> The task
Print out every record below, exactly as written.

Collected data:
- - - - -
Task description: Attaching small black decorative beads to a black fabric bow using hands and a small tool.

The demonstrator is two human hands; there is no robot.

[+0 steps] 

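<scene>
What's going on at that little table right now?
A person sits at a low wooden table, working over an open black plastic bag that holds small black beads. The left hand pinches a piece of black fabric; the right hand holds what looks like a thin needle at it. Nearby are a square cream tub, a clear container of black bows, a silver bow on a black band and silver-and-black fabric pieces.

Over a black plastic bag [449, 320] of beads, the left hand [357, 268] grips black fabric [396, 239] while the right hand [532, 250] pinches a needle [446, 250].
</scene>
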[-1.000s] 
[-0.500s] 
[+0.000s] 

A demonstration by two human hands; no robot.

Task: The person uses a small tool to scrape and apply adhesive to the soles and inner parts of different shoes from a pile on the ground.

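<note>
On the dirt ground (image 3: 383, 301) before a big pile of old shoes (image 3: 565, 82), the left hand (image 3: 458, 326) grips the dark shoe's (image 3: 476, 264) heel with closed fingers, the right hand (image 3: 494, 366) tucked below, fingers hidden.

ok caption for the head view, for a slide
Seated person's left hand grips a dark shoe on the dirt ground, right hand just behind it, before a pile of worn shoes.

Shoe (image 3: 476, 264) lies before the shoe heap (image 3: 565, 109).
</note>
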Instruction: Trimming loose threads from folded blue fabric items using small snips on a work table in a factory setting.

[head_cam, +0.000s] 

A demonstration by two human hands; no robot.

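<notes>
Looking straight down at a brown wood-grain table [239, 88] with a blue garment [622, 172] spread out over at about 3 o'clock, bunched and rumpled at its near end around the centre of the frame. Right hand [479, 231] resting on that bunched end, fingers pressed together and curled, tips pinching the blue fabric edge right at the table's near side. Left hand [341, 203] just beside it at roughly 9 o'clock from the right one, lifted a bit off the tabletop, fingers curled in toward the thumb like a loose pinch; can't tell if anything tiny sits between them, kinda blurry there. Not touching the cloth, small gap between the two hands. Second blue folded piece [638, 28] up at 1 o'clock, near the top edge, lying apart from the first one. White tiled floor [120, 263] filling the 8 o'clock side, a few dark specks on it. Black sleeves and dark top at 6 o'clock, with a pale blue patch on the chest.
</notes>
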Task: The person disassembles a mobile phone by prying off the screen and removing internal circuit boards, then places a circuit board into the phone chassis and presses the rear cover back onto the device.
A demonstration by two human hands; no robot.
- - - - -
> Finished exercise
Task description: Attaching small black decorative beads to a black fabric bow using hands and a small tool.

The demonstrator is two human hands; there is no robot.

[+0 steps] 

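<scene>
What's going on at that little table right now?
A person sits at a low wooden table, working over an open black plastic bag that holds small black beads. The left hand pinches a piece of black fabric; the right hand holds what looks like a thin needle at it. Nearby are a square cream tub, a clear container of black bows, a silver bow on a black band and silver-and-black fabric pieces.

Over a black plastic bag [449, 320] of beads, the left hand [357, 268] grips black fabric [396, 239] while the right hand [532, 250] pinches a needle [446, 250].
</scene>
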[-1.000s] 
[-0.500s] 
[+0.000s] 

A demonstration by two human hands; no robot.

Task: The person uses a small tool to scrape and apply adhesive to the soles and inner parts of different shoes from a pile on the ground.

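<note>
On the dirt ground (image 3: 383, 301) before a big pile of old shoes (image 3: 565, 82), the left hand (image 3: 458, 326) grips the dark shoe's (image 3: 476, 264) heel with closed fingers, the right hand (image 3: 494, 366) tucked below, fingers hidden.

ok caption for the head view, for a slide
Seated person's left hand grips a dark shoe on the dirt ground, right hand just behind it, before a pile of worn shoes.

Shoe (image 3: 476, 264) lies before the shoe heap (image 3: 565, 109).
</note>
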Instruction: Trimming loose threads from folded blue fabric items using small snips on a work table in a factory setting.

[head_cam, +0.000s] 

A demonstration by two human hands; no robot.

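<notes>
Looking straight down at a brown wood-grain table [239, 88] with a blue garment [622, 172] spread out over at about 3 o'clock, bunched and rumpled at its near end around the centre of the frame. Right hand [479, 231] resting on that bunched end, fingers pressed together and curled, tips pinching the blue fabric edge right at the table's near side. Left hand [341, 203] just beside it at roughly 9 o'clock from the right one, lifted a bit off the tabletop, fingers curled in toward the thumb like a loose pinch; can't tell if anything tiny sits between them, kinda blurry there. Not touching the cloth, small gap between the two hands. Second blue folded piece [638, 28] up at 1 o'clock, near the top edge, lying apart from the first one. White tiled floor [120, 263] filling the 8 o'clock side, a few dark specks on it. Black sleeves and dark top at 6 o'clock, with a pale blue patch on the chest.
</notes>
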Task: The person disassembles a mobile phone by prying off the screen and removing internal circuit boards, then places a circuit board into the phone chassis and presses the rear cover back onto the device.
A demonstration by two human hands; no robot.

Work on the exercise is finished.